Legal and Regulatory Challenges:

  • Effectively managing healthcare costs requires legislative reform. Tailoring approaches to accommodate local demographic and economic conditions can support rate standardization and ensure high-quality care.
  • States like Rajasthan and Tamil Nadu have identified gaps in rate fixation provisions and advocate for robust legal frameworks to address these issues.
  • Technology is revolutionizing healthcare by making diagnostics faster and more accurate with artificial intelligence and improving care coordination through electronic health records.
  • For instance, telemedicine initiatives in Karnataka have reduced hospital visits by 40%, demonstrating how technology can make medical care more accessible and cost-effective, especially in remote areas.
  • This integration reduces pressure on healthcare facilities while providing timely care directly to patients’ homes.
  • Additionally, innovations such as mobile health apps and wearable devices are crucial for managing chronic conditions outside hospitals, significantly cutting costs and enhancing patient outcomes. Ensuring that these technologies reach all population segments is essential.
  • Investing in infrastructure for broader Internet access and improving digital literacy will enable more people to benefit from these advancements, positioning India as a global leader in healthcare innovation.
  • Recent surveys of healthcare professionals across India highlight a consensus on the need for flexible pricing strategies that reflect the complexities of medical procedures and patient-care requirements.
  • Engaging all stakeholders, including private healthcare providers, is essential to understand the nuanced dynamics and develop effective, sustainable policies.

Role of Data in Shaping Policies:

  • In the era of big data, healthcare policy decisions should increasingly be based on data-driven insights.
  • Data analytics can illuminate patient outcomes, treatment efficacy, and cost efficiency, informing more nuanced rate-setting frameworks.
  • Additionally, predictive analytics can forecast the long-term impacts of rate fixation on healthcare innovations, enabling policymakers to adjust regulations to foster both innovation and accessibility.
  • Balancing access, innovation, and affordability in healthcare is delicate but essential. Implementing pilot projects in select districts can help gauge the impact of rate caps on healthcare quality and innovation.
  • Allocating government subsidies to support research and development in private hospitals and establishing public-private partnerships to integrate cutting-edge technologies in public hospitals are also recommended. These measures can ensure widespread access to advanced healthcare solutions.

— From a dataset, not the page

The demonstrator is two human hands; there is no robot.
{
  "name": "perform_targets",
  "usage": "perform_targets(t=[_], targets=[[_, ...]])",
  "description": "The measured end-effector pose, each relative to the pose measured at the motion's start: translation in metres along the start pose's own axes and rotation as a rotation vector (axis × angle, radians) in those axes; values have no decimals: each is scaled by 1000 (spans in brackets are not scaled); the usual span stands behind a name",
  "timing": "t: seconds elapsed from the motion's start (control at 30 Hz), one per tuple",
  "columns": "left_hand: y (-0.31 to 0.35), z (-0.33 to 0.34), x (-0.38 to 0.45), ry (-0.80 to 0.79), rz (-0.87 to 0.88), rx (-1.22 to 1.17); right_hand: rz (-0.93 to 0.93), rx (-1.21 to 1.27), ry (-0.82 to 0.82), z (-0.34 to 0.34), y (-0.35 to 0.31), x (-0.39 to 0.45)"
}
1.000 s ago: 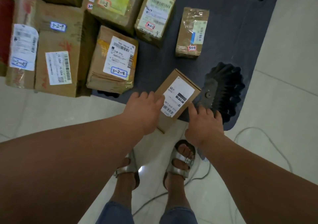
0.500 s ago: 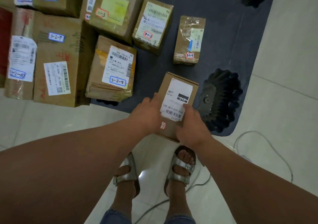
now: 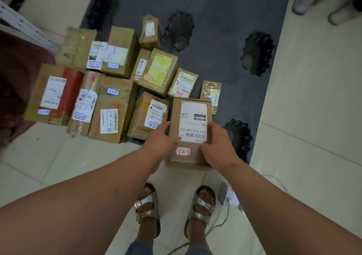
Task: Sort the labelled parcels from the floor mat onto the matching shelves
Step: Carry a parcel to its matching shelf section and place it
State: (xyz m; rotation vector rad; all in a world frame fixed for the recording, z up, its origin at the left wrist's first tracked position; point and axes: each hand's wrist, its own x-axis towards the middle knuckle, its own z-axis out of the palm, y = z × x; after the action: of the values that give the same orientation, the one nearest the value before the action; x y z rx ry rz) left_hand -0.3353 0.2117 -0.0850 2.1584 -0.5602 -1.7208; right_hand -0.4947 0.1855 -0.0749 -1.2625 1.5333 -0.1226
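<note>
**Parcel 3-2-7 held in both hands above the mat**

I hold a brown parcel upright-facing, its handwritten tag reading 3-2-7, nearest me. My left hand grips its left edge, my right hand its right edge, fingers curled round. Its long axis runs near to far. Other parcels lie left and beyond on the dark floor mat.

Blurred far parcel labels, unreadable.
</note>
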Motion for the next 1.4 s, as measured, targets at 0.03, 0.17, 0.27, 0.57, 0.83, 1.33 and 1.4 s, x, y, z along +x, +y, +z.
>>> perform_targets(t=[0.03,0.17,0.27,0.57,0.83,1.33,1.4], targets=[[7,-8,-12,-1,2,-39,-22,-2,5,-5,-13,-8],[43,-43,-63,45,63,-132,-108,-22,9,-23,-72,-37],[68,-74,-105,90,134,-164,-160,-24,16,-37,-121,-58],[132,-168,-237,256,389,-227,-287,20,-19,-67,-274,-131],[163,-236,-368,467,548,-323,-572,15,-159,-78,-391,-214],[93,-316,-582,949,720,-476,-1012,-147,-514,-15,-512,-382],[77,-327,-605,980,707,-509,-1054,-151,-554,1,-520,-404]])
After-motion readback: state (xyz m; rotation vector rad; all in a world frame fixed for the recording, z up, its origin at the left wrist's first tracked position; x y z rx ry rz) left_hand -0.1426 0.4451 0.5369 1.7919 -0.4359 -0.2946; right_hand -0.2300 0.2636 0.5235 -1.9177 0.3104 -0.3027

As India aims to become a global healthcare leader, it is crucial to foster an environment that encourages innovation while ensuring equitable access to quality healthcare. Prioritizing the well-being of every individual is essential, as emphasized by a member of the NITI Aayog: “Affordable healthcare is not just a necessity but a priority for our nation, and we are committed to innovating and leveraging technology to bring down healthcare costs for every citizen.”